Give your audience a reason to engage by revealing your emotions and even political stance will help you to stand out, be a person not a company and have fun.
Remember, it’s impossible to be liked by everyone and you won’t be anyway, the key is to create synergy with those that like you in order to foster trust.
A great example is the CEO of Zappos who updates his every move via Twitter with what he does and how he interacts with his employees, creating a personable, likeable, transparent identity that everyone can relate to.
2. Drive engagement and visibility – One of the disadvantages of traditional media is the limitation of engagement opportunities.
This is different in social media. You can create your own opportunity to be “high touch” with your audience by sending update notifications, creating a poll, asking to join your group, conducting an offline event, or promoting a cause.
Combine engagement with marketing through conversation will reduce resistance to you brand’s message.
As a result, your fans will become your best evangelists. However, there is a fine line between a prolifically active brand and an annoy spammer.

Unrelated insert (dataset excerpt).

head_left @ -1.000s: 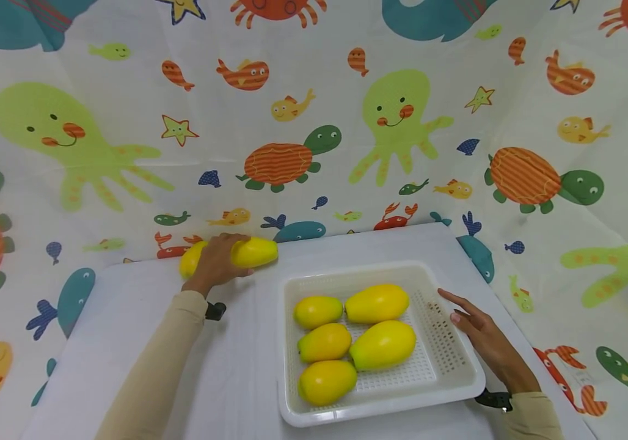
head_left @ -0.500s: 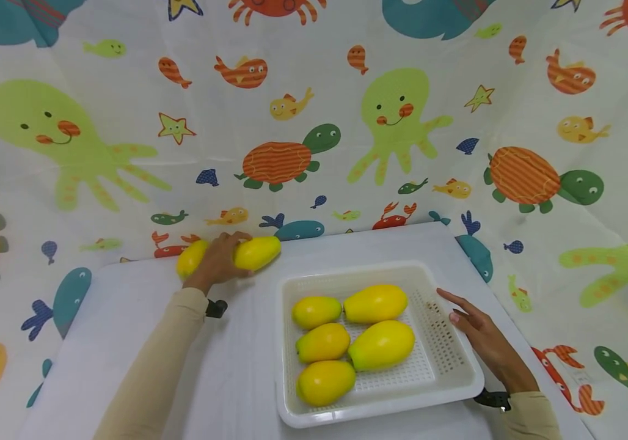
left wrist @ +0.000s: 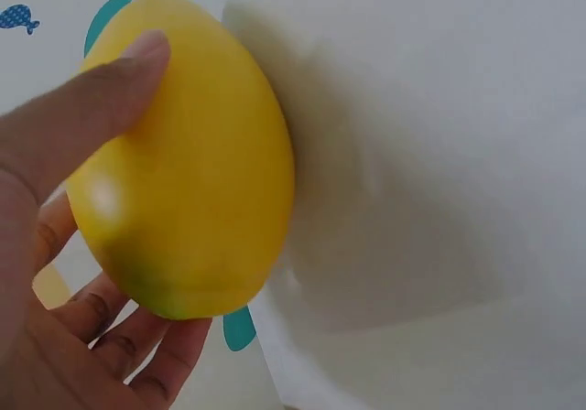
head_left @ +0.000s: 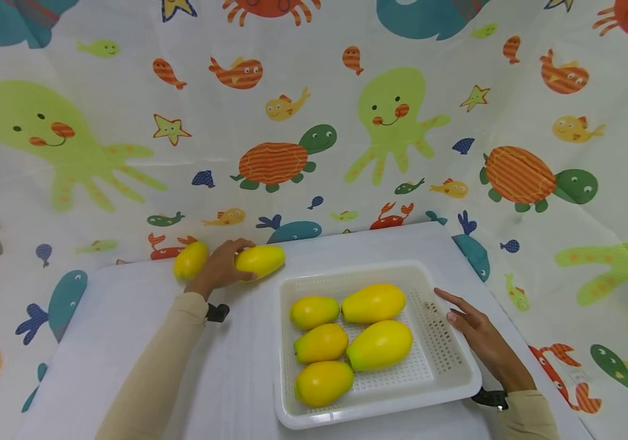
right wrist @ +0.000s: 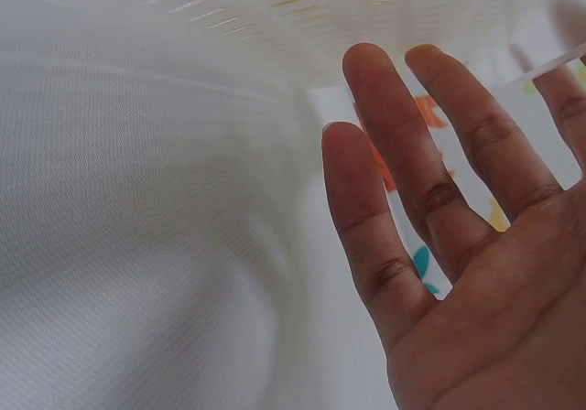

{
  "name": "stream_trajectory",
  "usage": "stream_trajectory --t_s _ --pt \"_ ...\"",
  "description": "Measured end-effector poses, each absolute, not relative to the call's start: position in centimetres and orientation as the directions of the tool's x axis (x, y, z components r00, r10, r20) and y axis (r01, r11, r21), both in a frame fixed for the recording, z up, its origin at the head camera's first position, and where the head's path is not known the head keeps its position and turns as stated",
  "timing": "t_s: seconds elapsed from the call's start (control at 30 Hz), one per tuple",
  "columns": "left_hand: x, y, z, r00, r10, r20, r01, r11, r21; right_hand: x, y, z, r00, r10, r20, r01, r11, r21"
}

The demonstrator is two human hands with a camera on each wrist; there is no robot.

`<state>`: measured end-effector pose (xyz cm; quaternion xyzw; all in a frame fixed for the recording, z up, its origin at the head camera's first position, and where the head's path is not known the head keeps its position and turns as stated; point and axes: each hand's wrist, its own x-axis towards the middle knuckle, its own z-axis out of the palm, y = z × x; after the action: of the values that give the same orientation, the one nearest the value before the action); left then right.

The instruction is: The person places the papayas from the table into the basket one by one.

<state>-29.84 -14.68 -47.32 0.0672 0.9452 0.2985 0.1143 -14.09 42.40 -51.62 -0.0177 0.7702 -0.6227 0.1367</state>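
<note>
In the head view my left hand (head_left: 219, 266) grips a yellow papaya (head_left: 261, 261) near the table's back edge. The left wrist view shows the thumb across this papaya (left wrist: 197, 167) and the other fingers beneath its green-tinged end. A shadow lies beside it on the cloth; whether it touches the table I cannot tell. A second yellow papaya (head_left: 190, 261) lies just left of that hand. My right hand (head_left: 484, 336) is at the right rim of a white plastic basket (head_left: 380, 410), its fingers extended. In the right wrist view, the fingers (right wrist: 394, 108) are straight beside the basket's slotted wall.
Several yellow papayas (head_left: 380, 345) lie inside the basket, mostly in its left and middle parts. Bare slotted floor shows at the basket's right side. White cloth covers the table (head_left: 143, 305). Behind it hangs a curtain (head_left: 292, 201) printed with sea animals.
My left hand has shifted the gripped papaya slightly right and nearer, away from the other papaya, so the gap between them is wider. The right hand stays at the basket's rim.
</note>
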Motion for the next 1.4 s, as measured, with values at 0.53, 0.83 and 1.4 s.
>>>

The key is to become a good listener and allow conversations to come to you before reacting swiftly.
If you do it right, you will succeed in coordinating a massive word-of-mouth campaign, a sharing frenzy across all social media platform that increases your brand loyalty.
Get it wrong, you will need to put out the fire with reputation management strategies.
I recommend having different social media accounts to provide a focused-orientated engagement strategy.
Dell is the best example for this as the company has more than 30 Twitter accounts that they use to communicate to very specific audiences.
Ford also got more than 7 Twitter channels to handle customer service and reputation management.
3. Leverage multimedia and mobile platforms – As I’ve mentioned before, all media has converged onto the internet so why not use all of them to maximize the experience.
You can easily create your own podcast now, load it up to iTune or deliver it in mp3 format.
For images, you can use Yahoo’s Flickr, Google’s Picasa, or Twitpic to share it on Twitter.
By far the most powerful multimedia content is the use of videos through YouTube or Viemo.
Although still limited by network and bandwidth, there are a few “live” video streaming social media tool that’s making headways specifically UStream.tv, Blip.tv and Justin.tv.
Not only do people respond different via a variety of media formats enabling a broader reach, there is an increasing demand for location-based interaction as well.
Thanks for iPhone and BlackBerry, mobile web content delivery is now an important consideration of a brand’s social media marketing strategy.
The cost of mobile broadband will continue to drop enabling mobile rich-media content to be produced and distributed anywhere.
The exciting part about mobile content is the ability to target location based users then engages them with relevant content.
Are you capitalizing on the rapid growth of Social Media?
Or do you still believe in traditional media?